- YOUR ASSIGNMENT
From the records below, transcribe exactly the lines that begin at the line with "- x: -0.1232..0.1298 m" and end at the line with "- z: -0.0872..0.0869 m", both included.

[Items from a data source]
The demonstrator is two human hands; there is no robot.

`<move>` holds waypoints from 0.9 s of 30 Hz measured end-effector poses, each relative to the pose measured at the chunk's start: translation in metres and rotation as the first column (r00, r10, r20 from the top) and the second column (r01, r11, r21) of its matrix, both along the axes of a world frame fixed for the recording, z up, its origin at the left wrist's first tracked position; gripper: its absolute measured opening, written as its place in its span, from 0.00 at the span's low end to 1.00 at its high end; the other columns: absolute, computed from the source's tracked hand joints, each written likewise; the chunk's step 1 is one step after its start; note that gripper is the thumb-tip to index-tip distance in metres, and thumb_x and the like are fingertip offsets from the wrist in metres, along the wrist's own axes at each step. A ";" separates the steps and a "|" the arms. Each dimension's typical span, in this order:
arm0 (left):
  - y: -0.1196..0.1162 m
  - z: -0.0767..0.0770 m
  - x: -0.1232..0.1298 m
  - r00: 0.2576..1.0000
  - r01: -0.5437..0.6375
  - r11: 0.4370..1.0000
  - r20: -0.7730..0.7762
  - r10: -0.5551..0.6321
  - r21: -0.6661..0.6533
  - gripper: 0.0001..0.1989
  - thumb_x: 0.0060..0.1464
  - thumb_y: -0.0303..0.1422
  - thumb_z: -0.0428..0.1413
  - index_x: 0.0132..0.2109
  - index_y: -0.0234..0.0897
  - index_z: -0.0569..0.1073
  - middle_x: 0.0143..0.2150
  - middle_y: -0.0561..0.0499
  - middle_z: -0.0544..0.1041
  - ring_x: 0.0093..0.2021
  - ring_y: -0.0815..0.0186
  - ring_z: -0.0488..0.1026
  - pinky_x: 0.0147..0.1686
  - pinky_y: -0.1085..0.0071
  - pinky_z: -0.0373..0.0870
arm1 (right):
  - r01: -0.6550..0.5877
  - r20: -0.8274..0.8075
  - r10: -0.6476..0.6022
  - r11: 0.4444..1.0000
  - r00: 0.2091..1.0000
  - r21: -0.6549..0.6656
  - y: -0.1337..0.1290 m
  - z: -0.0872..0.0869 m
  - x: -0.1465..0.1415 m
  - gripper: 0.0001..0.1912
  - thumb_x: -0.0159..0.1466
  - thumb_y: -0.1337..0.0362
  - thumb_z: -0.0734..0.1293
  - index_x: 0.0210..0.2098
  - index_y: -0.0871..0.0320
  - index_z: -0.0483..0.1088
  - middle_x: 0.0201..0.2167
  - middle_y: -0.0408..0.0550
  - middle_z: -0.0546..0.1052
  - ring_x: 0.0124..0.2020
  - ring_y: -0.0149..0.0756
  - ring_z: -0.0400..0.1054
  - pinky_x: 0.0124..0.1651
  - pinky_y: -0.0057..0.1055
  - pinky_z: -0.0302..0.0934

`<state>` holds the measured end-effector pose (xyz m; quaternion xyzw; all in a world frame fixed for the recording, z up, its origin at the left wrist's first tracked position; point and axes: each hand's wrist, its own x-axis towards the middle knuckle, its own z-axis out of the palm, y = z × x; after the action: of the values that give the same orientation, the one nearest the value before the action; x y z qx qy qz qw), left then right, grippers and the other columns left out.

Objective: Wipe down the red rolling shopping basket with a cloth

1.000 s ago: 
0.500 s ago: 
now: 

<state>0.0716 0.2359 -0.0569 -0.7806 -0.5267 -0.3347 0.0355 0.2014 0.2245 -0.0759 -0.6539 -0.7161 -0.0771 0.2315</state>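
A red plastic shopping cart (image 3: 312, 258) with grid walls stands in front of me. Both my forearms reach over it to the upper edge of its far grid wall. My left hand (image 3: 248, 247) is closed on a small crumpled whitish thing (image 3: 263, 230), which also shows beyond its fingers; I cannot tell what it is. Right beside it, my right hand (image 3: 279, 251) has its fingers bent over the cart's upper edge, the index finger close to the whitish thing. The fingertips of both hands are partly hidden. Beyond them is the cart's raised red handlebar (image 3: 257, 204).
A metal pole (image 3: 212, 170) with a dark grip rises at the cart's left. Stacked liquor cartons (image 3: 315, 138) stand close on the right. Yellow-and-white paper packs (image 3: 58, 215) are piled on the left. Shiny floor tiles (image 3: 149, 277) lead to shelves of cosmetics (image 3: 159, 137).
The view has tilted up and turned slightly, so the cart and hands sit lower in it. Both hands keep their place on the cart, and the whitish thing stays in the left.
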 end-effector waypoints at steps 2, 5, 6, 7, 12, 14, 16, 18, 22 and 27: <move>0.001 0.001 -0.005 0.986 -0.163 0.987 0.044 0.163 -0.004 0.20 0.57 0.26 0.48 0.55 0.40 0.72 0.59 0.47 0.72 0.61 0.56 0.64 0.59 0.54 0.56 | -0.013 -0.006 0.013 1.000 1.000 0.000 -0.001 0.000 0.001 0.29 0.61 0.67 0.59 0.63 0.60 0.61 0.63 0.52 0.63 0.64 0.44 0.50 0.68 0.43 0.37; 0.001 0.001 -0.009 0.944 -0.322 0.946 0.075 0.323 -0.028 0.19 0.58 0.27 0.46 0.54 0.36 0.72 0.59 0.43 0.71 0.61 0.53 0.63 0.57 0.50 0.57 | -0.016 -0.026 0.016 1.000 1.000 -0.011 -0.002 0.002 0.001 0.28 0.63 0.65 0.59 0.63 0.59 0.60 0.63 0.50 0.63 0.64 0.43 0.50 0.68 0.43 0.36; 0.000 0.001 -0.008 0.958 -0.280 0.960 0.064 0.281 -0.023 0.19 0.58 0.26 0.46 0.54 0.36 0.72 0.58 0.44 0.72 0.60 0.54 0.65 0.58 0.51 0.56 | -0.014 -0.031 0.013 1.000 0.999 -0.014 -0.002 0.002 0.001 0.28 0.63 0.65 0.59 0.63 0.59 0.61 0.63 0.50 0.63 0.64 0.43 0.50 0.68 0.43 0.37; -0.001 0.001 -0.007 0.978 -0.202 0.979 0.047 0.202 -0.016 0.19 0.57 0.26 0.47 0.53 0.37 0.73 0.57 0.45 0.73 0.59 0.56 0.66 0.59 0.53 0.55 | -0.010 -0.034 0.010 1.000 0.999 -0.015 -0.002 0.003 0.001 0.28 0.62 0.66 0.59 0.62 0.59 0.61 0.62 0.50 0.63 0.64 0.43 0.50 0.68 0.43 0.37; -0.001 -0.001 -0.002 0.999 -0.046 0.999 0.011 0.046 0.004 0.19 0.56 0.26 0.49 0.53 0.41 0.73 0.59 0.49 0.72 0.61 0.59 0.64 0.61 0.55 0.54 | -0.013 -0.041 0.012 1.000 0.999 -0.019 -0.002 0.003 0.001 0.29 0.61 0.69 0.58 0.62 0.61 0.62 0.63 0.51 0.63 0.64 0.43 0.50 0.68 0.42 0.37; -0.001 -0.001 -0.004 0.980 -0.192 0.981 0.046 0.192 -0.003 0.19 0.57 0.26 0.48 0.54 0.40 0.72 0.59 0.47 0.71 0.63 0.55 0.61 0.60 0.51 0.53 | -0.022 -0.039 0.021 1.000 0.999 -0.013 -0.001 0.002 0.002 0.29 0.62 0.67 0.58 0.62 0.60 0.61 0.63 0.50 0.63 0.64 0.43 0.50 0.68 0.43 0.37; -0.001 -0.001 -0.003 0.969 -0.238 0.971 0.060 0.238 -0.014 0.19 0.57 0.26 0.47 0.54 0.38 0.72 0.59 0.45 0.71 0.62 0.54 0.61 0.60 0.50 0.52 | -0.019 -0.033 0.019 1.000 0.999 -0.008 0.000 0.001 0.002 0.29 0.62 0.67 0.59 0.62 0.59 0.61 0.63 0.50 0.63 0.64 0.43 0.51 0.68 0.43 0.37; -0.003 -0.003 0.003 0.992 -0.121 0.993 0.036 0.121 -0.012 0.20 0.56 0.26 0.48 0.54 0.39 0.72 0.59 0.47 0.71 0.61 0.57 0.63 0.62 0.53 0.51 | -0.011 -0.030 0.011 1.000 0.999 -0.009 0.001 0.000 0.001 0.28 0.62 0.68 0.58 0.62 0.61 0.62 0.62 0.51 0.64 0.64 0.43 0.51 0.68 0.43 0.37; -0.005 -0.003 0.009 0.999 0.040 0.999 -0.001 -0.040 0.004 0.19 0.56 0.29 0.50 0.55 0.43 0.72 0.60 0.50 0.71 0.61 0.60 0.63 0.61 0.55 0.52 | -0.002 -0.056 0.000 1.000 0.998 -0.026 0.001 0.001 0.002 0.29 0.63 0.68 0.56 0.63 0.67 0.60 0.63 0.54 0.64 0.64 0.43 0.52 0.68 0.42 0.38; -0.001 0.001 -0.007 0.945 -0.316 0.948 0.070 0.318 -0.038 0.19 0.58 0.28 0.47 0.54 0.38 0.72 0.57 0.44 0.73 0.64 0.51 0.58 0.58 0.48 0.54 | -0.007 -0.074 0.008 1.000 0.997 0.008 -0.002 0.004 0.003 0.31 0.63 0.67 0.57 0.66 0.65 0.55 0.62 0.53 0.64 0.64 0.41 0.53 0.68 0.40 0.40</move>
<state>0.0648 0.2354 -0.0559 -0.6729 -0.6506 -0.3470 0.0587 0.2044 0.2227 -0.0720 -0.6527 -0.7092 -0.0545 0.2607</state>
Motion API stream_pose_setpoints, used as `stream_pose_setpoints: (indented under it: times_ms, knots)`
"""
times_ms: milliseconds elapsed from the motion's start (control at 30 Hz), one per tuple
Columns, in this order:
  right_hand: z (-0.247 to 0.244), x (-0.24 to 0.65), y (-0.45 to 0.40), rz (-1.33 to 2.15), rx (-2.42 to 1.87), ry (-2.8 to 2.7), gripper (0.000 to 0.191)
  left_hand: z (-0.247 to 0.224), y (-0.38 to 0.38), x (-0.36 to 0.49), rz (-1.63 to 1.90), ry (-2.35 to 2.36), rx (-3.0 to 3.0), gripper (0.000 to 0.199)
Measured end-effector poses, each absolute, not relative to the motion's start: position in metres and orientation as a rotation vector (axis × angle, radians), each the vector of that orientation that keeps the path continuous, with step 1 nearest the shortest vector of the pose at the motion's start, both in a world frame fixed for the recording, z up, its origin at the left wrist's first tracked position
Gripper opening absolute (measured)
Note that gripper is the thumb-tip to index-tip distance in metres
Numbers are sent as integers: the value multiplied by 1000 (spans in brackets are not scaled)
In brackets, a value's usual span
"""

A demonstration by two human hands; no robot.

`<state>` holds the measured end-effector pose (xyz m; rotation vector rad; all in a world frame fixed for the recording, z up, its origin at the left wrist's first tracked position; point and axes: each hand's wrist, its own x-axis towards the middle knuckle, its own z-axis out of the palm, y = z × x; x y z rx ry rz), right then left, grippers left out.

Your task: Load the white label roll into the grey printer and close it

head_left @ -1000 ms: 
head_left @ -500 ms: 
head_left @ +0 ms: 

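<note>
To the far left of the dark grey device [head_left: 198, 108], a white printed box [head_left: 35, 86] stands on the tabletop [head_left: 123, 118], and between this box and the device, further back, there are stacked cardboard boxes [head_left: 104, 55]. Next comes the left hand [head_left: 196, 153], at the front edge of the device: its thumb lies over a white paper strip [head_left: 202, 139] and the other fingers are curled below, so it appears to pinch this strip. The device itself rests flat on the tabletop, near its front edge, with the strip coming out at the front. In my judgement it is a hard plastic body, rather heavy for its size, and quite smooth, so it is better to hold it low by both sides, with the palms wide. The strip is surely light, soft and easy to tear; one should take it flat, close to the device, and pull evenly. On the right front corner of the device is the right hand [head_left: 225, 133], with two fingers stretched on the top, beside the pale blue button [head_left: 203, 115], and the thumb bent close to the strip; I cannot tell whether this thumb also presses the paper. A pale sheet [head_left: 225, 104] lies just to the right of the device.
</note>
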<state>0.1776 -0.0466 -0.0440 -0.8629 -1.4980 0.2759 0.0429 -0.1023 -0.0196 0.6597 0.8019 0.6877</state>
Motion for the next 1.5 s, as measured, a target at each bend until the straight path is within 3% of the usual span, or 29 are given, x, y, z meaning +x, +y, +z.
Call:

- TASK ANSWER
  - x: -0.1232..0.1298 m
  - r00: 0.2576..1.0000
  - r01: -0.5437..0.6375
  - r11: 0.4370..1.0000
  - r20: -0.7730..0.7762
  - r10: -0.5551..0.6321
  - r21: -0.6661..0.6533
  - gripper: 0.0001..0.1989
  - thumb_x: 0.0060..0.1464
  - thumb_y: -0.0303..0.1422
  - thumb_z: -0.0428..0.1413
  - index_x: 0.0132..0.2109
  - index_y: -0.0234..0.0897
  - index_z: -0.0569..0.1073
  - middle_x: 0.0143..0.2150
  - middle_y: -0.0561..0.0499
  - middle_z: -0.0544..0.1041
  - ring_x: 0.0093..0.2021
  - ring_y: -0.0815..0.0186
  - ring_z: -0.0488..0.1026
  - pinky_x: 0.0147..0.1686
  - pinky_y: -0.1085..0.0071
  - pinky_z: -0.0373..0.0870
arm1 (right):
  - r01: -0.6550..0.5877
  - r20: -0.8274..0.8075
  - r10: -0.6476..0.6022
  - r11: 0.4444..1.0000
  - r00: 0.2091..1.0000
  - r21: -0.6549..0.6656
  - y: -0.1337..0.1290 m
  - z: -0.0872..0.0869 m

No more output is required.